### Exercise instructions
Your response is a verbatim copy of the listing, stripped of its images.

>>

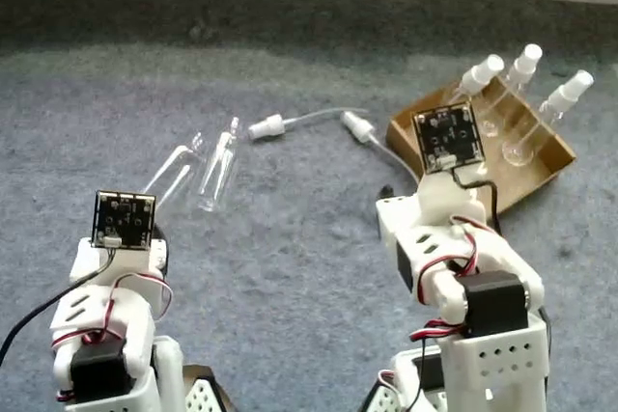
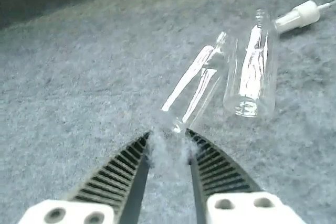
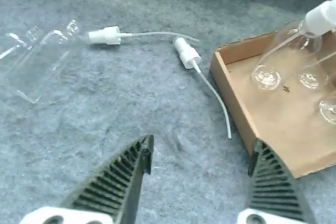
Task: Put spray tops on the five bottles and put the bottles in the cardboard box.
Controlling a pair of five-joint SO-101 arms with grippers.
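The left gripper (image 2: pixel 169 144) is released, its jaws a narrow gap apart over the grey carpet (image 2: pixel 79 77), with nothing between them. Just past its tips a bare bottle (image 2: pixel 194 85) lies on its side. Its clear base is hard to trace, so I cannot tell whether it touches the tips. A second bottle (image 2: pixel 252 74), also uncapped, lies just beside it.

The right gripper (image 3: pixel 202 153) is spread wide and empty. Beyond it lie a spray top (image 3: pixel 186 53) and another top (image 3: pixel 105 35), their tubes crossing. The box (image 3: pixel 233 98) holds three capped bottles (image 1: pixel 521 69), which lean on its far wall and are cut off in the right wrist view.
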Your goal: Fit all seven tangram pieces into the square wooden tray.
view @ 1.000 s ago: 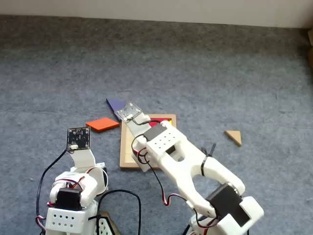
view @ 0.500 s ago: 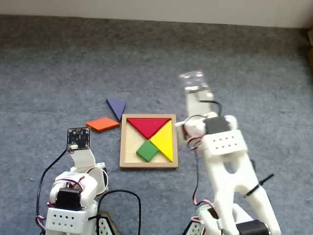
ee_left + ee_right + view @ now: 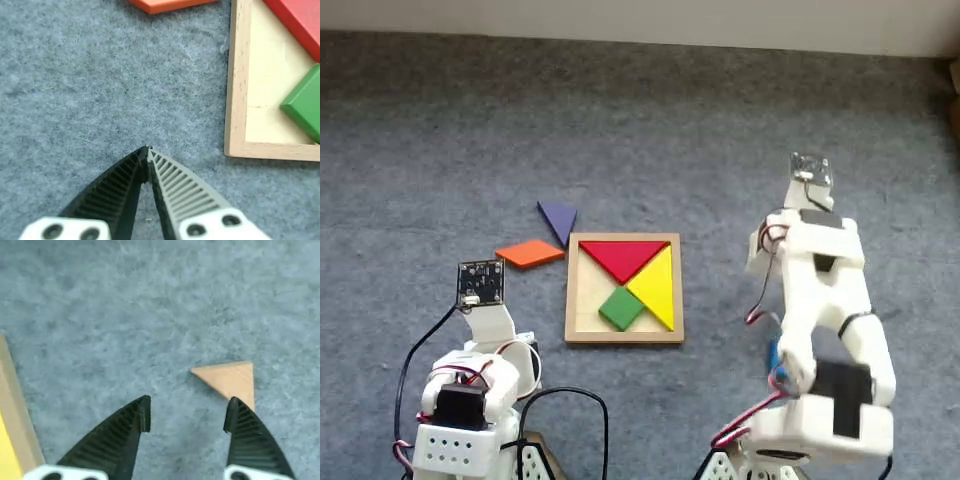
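The square wooden tray [image 3: 576,322] lies mid-table and holds a red triangle [image 3: 620,257], a yellow triangle [image 3: 658,288] and a green square [image 3: 620,308]. A purple triangle [image 3: 558,216] and an orange parallelogram [image 3: 529,253] lie on the carpet just left of the tray. My right gripper [image 3: 187,414] is open above the carpet, and a tan triangle [image 3: 229,379] lies just ahead of one fingertip [image 3: 233,413]. In the high view the right arm [image 3: 820,285] covers that triangle. My left gripper [image 3: 146,151] is shut and empty, near the tray's corner [image 3: 235,145].
Grey carpet covers the whole table. The left arm's base [image 3: 470,400] sits at the front left, its camera module [image 3: 481,282] beside the tray. The tray's edge [image 3: 12,407] shows in the right wrist view, well away from the tan triangle.
The right arm has swung from over the tray's left side across to the right, uncovering the tray and now covering the tan triangle. The left arm has not moved.
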Action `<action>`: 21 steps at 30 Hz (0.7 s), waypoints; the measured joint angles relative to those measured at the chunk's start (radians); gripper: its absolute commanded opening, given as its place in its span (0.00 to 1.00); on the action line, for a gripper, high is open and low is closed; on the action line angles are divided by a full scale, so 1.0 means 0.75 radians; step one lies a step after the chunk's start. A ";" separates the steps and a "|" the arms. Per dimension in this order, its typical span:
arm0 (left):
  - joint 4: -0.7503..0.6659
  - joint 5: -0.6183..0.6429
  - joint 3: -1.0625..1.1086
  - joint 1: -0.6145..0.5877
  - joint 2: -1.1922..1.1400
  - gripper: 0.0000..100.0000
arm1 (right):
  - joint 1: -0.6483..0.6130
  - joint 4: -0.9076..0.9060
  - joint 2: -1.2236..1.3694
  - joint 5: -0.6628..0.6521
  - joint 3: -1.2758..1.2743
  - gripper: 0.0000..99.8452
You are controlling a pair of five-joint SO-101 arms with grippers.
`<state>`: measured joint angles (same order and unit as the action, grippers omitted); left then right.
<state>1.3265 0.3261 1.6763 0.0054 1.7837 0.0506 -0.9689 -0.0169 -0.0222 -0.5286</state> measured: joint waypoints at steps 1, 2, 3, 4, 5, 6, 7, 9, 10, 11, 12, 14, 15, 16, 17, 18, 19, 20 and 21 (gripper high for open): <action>0.000 0.000 0.000 0.000 0.000 0.01 | 0.016 0.000 0.057 0.016 0.041 0.23; 0.000 0.000 0.000 0.000 0.000 0.01 | 0.031 0.000 0.113 0.043 0.082 0.23; 0.000 0.000 0.000 0.000 0.000 0.01 | 0.041 0.000 0.158 0.072 0.119 0.23; 0.000 0.000 0.000 0.000 0.000 0.01 | 0.049 0.000 0.192 0.086 0.160 0.23; 0.000 0.000 0.000 0.000 0.000 0.01 | 0.057 0.000 0.225 0.096 0.192 0.23; 0.000 0.000 0.000 0.000 0.000 0.01 | 0.061 0.000 0.252 0.102 0.221 0.23; 0.000 0.000 0.000 0.000 0.000 0.01 | 0.061 0.000 0.276 0.106 0.245 0.23; 0.000 0.000 0.000 0.000 0.000 0.01 | 0.061 -0.010 0.311 0.106 0.284 0.23; 0.000 0.000 0.000 0.000 0.000 0.01 | 0.061 -0.025 0.319 0.106 0.295 0.23; 0.000 0.000 0.000 0.000 0.000 0.01 | 0.061 -0.041 0.340 0.108 0.315 0.23; 0.000 0.000 0.000 0.000 0.000 0.01 | 0.061 -0.059 0.362 0.113 0.342 0.23; 0.000 0.000 0.000 0.000 0.000 0.01 | 0.061 -0.104 0.397 0.113 0.389 0.20; 0.000 0.000 0.000 0.000 0.000 0.01 | 0.061 -0.127 0.417 0.113 0.413 0.19; 0.000 0.000 0.000 0.000 0.000 0.01 | 0.061 -0.149 0.440 0.113 0.442 0.18; 0.000 0.000 0.000 0.000 0.000 0.01 | 0.072 -0.172 0.458 0.113 0.464 0.17; 0.000 0.000 0.000 0.000 0.000 0.01 | 0.076 -0.196 0.475 0.113 0.491 0.17; 0.000 0.000 0.000 0.000 0.000 0.01 | 0.078 -0.221 0.485 0.113 0.509 0.17; 0.000 0.000 0.000 0.000 0.000 0.01 | 0.070 -0.239 0.489 0.113 0.520 0.17; 0.000 0.000 0.000 0.000 0.000 0.01 | 0.053 -0.268 0.489 0.106 0.528 0.17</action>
<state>1.3265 0.3261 1.6763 0.0054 1.7837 0.0905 -1.1699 0.3498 0.0575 -0.1327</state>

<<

### Solved exercise
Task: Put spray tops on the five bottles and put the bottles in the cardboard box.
Controlling a pair of five-joint SO-101 arms with grippers.
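The left gripper (image 2: pixel 169 144) is released, its jaws a narrow gap apart over the grey carpet (image 2: pixel 79 77), with nothing between them. Just past its tips a bare bottle (image 2: pixel 194 85) lies on its side. Its clear base is hard to trace, so I cannot tell whether it touches the tips. A second bottle (image 2: pixel 252 74), also uncapped, lies just beside it.

The right gripper (image 3: pixel 202 153) is spread wide and empty. Beyond it lie a spray top (image 3: pixel 186 53) and another top (image 3: pixel 105 35), their tubes crossing. The box (image 3: pixel 233 98) holds three capped bottles (image 1: pixel 521 69), which lean on its far wall and are cut off in the right wrist view.
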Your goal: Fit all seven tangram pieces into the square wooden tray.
view @ 1.000 s ago: 
view @ 0.500 s ago: 
ee_left + ee_right + view @ now: 
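The square wooden tray [image 3: 576,322] lies mid-table and holds a red triangle [image 3: 620,257], a yellow triangle [image 3: 658,288] and a green square [image 3: 620,308]. A purple triangle [image 3: 558,216] and an orange parallelogram [image 3: 529,253] lie on the carpet just left of the tray. My right gripper [image 3: 187,414] is open above the carpet, and a tan triangle [image 3: 229,379] lies just ahead of one fingertip [image 3: 233,413]. In the high view the right arm [image 3: 820,285] covers that triangle. My left gripper [image 3: 146,151] is shut and empty, near the tray's corner [image 3: 235,145].
Grey carpet covers the whole table. The left arm's base [image 3: 470,400] sits at the front left, its camera module [image 3: 481,282] beside the tray. The tray's edge [image 3: 12,407] shows in the right wrist view, well away from the tan triangle.
The right arm has swung from over the tray's left side across to the right, uncovering the tray and now covering the tan triangle. The left arm has not moved.
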Action `<action>`: 21 steps at 30 Hz (0.7 s), waypoints; the measured joint angles relative to those measured at the chunk's start (radians); gripper: its absolute commanded opening, given as its place in its span (0.00 to 1.00); on the action line, for a gripper, high is open and low is closed; on the action line angles are divided by a full scale, so 1.0 means 0.75 radians; step one lies a step after the chunk's start. A ";" separates the steps and a "|" the arms. Per dimension in this order, its typical span:
arm0 (left):
  - joint 4: -0.7503..0.6659
  - joint 5: -0.6183..0.6429
  - joint 3: -1.0625..1.1086
  - joint 1: -0.6145..0.5877
  - joint 2: -1.1922..1.1400
  - gripper: 0.0000..100.0000
arm1 (right):
  - joint 1: -0.6483..0.6130
  - joint 4: -0.9076..0.9060
  - joint 2: -1.2236..1.3694
  - joint 5: -0.6628..0.6521
  - joint 3: -1.2758..1.2743
  - gripper: 0.0000..99.8452
You are controlling a pair of five-joint SO-101 arms with grippers.
`<state>`: measured joint angles (same order and unit as the action, grippers omitted); left then right.
<state>1.3265 0.3261 1.6763 0.0054 1.7837 0.0506 -0.9689 -0.0169 -0.0222 -0.5286</state> measured: joint waypoints at steps 1, 2, 3, 4, 5, 6, 7, 9, 10, 11, 12, 14, 15, 16, 17, 18, 19, 20 and 21 (gripper high for open): <action>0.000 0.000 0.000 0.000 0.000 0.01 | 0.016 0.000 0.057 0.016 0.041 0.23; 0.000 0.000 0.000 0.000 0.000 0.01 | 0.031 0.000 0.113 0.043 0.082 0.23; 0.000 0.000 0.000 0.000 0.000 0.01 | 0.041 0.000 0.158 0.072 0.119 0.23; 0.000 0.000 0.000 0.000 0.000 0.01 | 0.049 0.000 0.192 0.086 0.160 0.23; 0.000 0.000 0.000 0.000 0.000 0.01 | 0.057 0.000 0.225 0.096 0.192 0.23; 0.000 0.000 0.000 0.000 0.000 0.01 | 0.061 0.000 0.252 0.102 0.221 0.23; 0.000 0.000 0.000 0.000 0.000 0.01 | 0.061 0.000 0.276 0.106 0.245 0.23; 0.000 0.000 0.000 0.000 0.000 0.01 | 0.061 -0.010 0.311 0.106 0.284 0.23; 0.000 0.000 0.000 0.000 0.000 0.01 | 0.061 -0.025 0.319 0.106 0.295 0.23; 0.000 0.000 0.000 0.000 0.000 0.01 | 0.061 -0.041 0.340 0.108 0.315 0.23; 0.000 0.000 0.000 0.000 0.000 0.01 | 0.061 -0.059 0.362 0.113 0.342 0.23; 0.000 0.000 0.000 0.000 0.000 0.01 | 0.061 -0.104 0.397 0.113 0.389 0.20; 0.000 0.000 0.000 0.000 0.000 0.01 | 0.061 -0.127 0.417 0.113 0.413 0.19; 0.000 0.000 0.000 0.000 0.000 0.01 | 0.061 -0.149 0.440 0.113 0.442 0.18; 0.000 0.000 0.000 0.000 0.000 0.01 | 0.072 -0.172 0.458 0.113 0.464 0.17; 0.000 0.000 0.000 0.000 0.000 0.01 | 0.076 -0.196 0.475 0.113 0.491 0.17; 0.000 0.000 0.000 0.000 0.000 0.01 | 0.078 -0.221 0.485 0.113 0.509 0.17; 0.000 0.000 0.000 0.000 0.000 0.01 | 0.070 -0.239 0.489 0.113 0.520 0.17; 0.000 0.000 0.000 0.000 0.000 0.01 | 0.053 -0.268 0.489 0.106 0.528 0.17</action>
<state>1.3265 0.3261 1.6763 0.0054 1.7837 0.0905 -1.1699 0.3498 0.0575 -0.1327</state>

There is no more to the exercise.